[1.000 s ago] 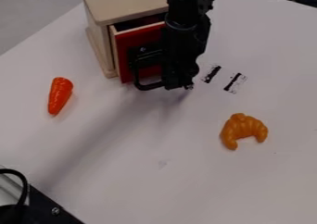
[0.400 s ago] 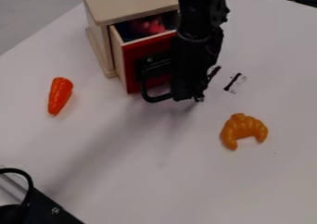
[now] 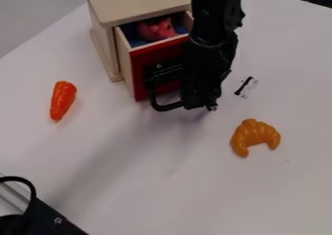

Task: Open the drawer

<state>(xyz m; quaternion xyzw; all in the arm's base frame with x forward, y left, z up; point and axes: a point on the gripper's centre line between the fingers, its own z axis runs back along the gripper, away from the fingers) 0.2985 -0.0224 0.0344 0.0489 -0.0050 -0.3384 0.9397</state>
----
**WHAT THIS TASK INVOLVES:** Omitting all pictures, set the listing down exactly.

**SOLUTION BELOW:**
[1.000 s ago] 
[0.400 s ago] 
[now] 

Task: Open the drawer

<state>(xyz m; quaternion xyzw; all in the arm's base frame with x forward, y left, z up; point and axes: a point on the gripper's centre line between the fingers, its own z axis runs back along the gripper, away from the fingers) 0.2985 -0.0224 0.0344 0.0489 -0.0050 -0.3384 0.9397</state>

The full output has been given.